LES METIERS DU BOIS


HARPENTIER : Le charpentier intervient dans la conception et la construction de structures constituant l'ossature principale ou secondaire d'ouvrages en bois. Fervent du travail en équipe, en hauteur et en extérieur, le charpentier maîtrise aussi bien le dessin (le trait et DAO), le calcul (CAO), la géométrie dans l'espace que l'utilisation d'outillages à main, de machines-outils, d'engins de levage et de manutention. Les activités du charpentier sont multiples mais l'essentiel demeure la construction et la réalisation de charpentes. Le charpentier bois pose également certains revêtements intérieurs ou extérieurs tels que des escaliers, des planchers, des revêtements de façades comme pour des chalets de montagne. Il restaure aussi des colombages pour des maisons anciennes. Le choix d'une qualité de bois, matière vivante, la précision dans le façonnage des éléments, la qualité des assemblages selon un savoir-faire traditionnel ne peuvent être garantis que par des entreprises et des hommes capables de retrouver les gestes du passé en appliquant les technologies d'aujourd'hui. En France, l'abondance du bois et particulièrement du chêne, a favorisé le développement des techniques de charpente dont l'évolution fut remarquable au cours des siècles. Les charpentiers ont pu affirmer leurs talents dans le dessins des flèches, beffrois, voûtes et escaliers.

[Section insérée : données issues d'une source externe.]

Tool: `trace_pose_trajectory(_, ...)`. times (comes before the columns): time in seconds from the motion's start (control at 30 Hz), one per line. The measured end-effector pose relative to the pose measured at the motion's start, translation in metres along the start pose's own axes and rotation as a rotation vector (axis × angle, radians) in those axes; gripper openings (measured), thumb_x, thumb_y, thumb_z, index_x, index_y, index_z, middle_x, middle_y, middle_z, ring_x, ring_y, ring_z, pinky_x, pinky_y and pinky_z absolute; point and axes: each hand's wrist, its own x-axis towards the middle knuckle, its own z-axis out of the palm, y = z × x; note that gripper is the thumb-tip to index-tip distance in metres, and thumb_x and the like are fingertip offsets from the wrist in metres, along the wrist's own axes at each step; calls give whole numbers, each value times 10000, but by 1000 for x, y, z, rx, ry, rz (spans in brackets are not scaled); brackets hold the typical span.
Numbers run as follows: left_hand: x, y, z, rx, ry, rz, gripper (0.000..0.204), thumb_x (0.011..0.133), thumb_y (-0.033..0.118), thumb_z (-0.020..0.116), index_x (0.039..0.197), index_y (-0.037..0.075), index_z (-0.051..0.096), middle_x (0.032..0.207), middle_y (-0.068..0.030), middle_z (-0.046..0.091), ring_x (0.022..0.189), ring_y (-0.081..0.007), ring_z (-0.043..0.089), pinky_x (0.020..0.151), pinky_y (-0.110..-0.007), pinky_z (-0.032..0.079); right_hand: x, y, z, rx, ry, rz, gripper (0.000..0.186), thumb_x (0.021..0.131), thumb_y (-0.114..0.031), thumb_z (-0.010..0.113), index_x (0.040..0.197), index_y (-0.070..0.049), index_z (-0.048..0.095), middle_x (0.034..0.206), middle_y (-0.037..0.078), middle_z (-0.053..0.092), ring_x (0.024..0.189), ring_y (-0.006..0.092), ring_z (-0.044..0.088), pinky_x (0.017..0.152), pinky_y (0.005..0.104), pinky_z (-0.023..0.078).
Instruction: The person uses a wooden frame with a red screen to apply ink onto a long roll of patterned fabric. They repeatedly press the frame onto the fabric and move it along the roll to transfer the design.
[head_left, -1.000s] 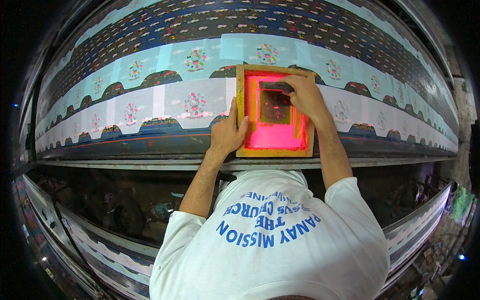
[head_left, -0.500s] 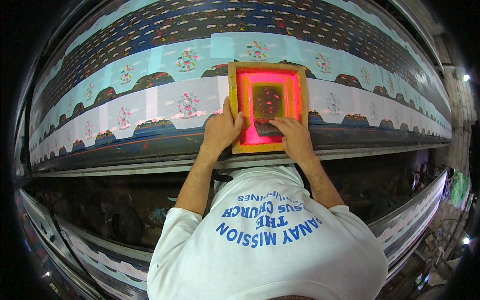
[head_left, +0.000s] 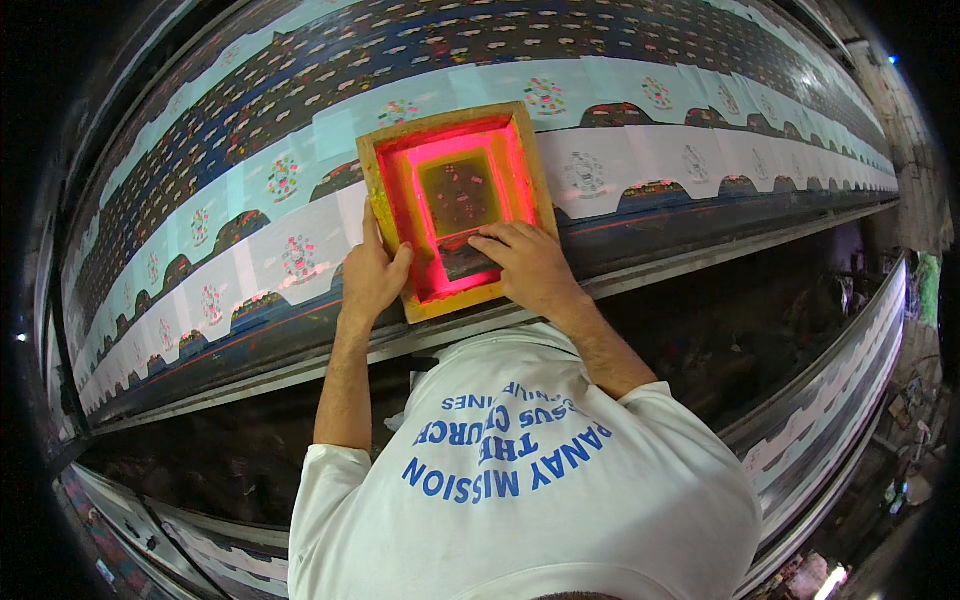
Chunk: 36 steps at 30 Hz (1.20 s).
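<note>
My left hand (head_left: 373, 270) grips the left side of a wooden screen frame (head_left: 535, 180), fingers along the outer edge and thumb near its top. The frame has bright pink ink inside, round a dark olive central window (head_left: 460, 187) with a speckled motif. My right hand (head_left: 530, 268) is closed on a dark squeegee (head_left: 463, 262) at the lower part of the screen, below the window. The frame lies slightly tilted over a row of white fabric pieces (head_left: 640, 155) with small printed motifs, some reaching out on both sides of it.
The long printing table (head_left: 680, 215) holds a row of light blue printed pieces (head_left: 470, 82) and dark strips with small prints (head_left: 330, 55) farther back. A dark gap (head_left: 720, 290) runs along the near edge. Another long table (head_left: 830, 385) stands behind me.
The squeegee and my right hand moved from the top of the screen down to its lower part. The view has shifted and rotated, so the frame appears farther left and tilted.
</note>
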Motion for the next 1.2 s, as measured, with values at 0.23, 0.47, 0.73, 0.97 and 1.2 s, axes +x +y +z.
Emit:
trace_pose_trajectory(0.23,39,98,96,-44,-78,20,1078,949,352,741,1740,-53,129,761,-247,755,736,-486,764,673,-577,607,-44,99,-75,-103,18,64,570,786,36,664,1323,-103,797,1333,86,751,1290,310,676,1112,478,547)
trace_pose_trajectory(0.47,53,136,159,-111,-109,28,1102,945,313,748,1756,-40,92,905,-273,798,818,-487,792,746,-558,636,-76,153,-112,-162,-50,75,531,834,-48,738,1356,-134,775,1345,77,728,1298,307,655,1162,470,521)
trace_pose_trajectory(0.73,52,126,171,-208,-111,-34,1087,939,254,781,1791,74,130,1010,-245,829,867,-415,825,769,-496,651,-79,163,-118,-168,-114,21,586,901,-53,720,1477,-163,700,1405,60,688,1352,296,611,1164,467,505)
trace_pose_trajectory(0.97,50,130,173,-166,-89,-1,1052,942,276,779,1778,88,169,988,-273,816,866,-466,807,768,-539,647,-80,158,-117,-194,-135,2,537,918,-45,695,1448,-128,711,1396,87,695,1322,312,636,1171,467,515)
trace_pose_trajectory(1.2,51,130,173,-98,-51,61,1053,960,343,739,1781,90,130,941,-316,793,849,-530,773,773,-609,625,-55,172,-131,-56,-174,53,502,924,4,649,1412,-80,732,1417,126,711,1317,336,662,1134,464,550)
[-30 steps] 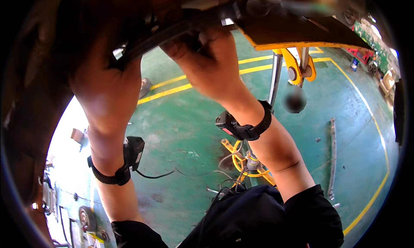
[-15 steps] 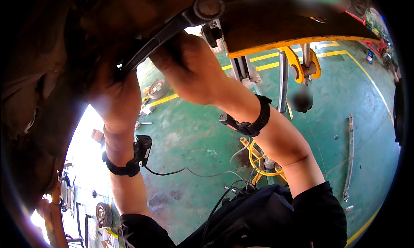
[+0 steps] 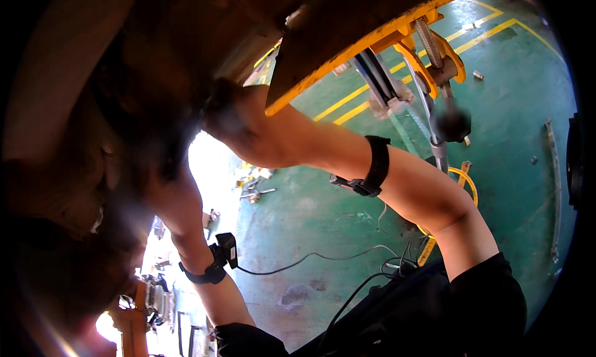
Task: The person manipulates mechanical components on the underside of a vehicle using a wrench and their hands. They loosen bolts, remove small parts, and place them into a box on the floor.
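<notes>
Both my arms reach up into the dark, brown underside of a vehicle (image 3: 149, 65). My left hand (image 3: 171, 192) is raised against the shadowed parts at the left, its fingers lost in darkness. Higher and to the right, my right hand (image 3: 251, 130) reaches in beside the corner of a yellow-edged plate (image 3: 347, 58), with its fingers also hidden in shadow. Whether either hand holds something cannot be made out. Each wrist wears a black strap; a small black box (image 3: 228, 250) sits on the left one, trailing a cable (image 3: 310, 256).
A yellow bracket with a threaded rod (image 3: 428, 43) and a dark round knob (image 3: 452, 122) hangs at the right. Behind it stands a metal post (image 3: 379, 77). Tools (image 3: 254, 192) and a long bar (image 3: 552, 189) lie on the green floor (image 3: 323, 214). Bright clutter fills the lower left.
My view has shifted and tilted. The long dark metal tool with a round head, earlier crossing above my hands, no longer shows. My left hand appears lower, and the yellow-edged plate slants more steeply.
</notes>
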`<move>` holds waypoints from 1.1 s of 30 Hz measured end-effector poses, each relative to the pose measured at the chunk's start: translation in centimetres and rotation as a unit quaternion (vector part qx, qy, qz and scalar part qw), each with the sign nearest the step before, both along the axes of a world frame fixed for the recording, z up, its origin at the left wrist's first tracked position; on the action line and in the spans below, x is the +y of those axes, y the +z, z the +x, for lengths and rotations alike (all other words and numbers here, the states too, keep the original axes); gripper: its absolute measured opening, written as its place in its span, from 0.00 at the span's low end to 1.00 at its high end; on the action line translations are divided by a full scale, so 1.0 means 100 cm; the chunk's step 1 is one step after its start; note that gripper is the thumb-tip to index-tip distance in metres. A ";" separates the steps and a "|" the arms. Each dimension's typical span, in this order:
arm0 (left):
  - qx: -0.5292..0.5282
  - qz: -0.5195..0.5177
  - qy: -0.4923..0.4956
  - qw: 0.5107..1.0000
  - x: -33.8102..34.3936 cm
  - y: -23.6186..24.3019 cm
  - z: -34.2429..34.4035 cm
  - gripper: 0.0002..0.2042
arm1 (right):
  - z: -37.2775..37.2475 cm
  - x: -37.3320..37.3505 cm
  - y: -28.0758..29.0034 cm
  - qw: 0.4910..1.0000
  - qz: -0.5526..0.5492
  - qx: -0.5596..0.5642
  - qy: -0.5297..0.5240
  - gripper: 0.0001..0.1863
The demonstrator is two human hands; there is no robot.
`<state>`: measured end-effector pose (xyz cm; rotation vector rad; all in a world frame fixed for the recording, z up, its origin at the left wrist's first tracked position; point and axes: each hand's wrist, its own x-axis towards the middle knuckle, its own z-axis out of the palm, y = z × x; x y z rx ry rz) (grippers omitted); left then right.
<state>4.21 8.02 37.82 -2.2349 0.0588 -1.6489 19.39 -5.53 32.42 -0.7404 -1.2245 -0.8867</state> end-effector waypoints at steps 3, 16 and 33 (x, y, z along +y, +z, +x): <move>0.052 -0.041 0.047 0.997 0.022 -0.002 -0.016 0.19 | -0.002 -0.007 -0.001 1.000 0.017 -0.002 0.004 0.12; -0.019 -0.059 0.132 0.989 0.035 0.012 -0.013 0.24 | -0.008 0.001 0.000 0.999 -0.021 0.037 0.021 0.14; 0.096 -0.119 0.111 0.982 0.015 0.008 -0.009 0.20 | 0.012 -0.004 0.001 0.998 -0.050 0.016 0.040 0.14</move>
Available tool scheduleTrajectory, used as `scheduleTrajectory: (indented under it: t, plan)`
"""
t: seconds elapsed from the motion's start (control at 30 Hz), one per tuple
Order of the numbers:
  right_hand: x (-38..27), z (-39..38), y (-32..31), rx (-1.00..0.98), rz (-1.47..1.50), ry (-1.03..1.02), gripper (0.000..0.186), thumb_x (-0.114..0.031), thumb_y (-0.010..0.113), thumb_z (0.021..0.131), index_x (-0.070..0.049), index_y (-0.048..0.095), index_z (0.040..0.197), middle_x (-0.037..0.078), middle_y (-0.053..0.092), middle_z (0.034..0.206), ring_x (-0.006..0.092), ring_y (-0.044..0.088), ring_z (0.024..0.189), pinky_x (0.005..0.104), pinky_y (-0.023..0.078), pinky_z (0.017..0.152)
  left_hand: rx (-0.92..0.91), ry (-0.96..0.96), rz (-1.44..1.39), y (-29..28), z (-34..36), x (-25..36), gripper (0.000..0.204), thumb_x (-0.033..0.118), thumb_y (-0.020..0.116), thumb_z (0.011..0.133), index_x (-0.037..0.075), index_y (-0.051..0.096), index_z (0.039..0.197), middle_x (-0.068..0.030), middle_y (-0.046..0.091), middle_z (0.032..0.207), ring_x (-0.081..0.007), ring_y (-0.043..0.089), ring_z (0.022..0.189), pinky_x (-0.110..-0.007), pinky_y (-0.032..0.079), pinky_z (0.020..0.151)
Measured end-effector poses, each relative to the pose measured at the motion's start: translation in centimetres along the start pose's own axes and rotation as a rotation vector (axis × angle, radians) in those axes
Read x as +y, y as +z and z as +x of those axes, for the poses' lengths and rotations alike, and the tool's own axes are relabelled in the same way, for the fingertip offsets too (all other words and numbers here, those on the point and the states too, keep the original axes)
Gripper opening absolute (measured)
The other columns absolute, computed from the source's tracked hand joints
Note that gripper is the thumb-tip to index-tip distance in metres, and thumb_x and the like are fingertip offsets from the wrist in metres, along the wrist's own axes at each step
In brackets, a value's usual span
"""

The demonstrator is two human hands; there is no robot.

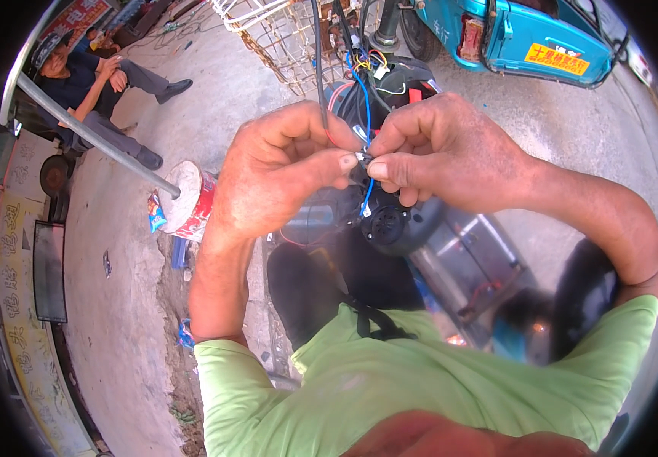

BENISTE : l'ébéniste fabrique des meubles et panneaux en bois massif ou plaqué, à l'unité ou en petit nombre. Ces meubles peuvent être de style ou des créations contemporaines. Maître d'oeuvre, il assure les différentes étapes de fabrication : choix du modèle et du bois, sciage et corroyage, réalisation des assemblages et du décor, montage. La finition du meuble est parfois confiée à un artisan spécialisé : marqueteur, monteur en bronzes, sculpteur sur bois, doreur. Depuis une trentaine d'années, l'évolution du secteur de l'ameublement a conduit à une spécialisation du métier d'ébéniste. Celui-ci fabrique davantage de meubles devant incorporer un ensemble existant que des pièces entières (salon, chambre, salle à manger...). En deuxième lieu, la restauration de meubles anciens est devenue une spécialité notamment grâce à l'apparition de nouvelles techniques. Enfin, l'émergence de l'agencement est un nouveau créneau porteur. A l'origine, au début du 17e siècle, les ébénistes furent désignés sous l'appellation de menuisiers en ébène ou menuisiers ébeyniers car ils exécutaient les techniques d'assemblage des différentes pièces de bois massif nécessaires à la construction des meubles à l'instar des menuisiers. Ils se distinguaient de cette corporation par l'utilisation très particulière de bois exotiques nouvellement importés en Europe, dont le plus couramment employé était l'ébène. Ils débitaient ces bois précieux sous forme de plaques minces qu'ils appliquaient et fixaient par collage sur toute la surface du meuble. En multipliant les effets décoratifs, cette technique de placage ouvrit des perspectives nouvelles définissant ainsi la spécificité du métier d'ébéniste.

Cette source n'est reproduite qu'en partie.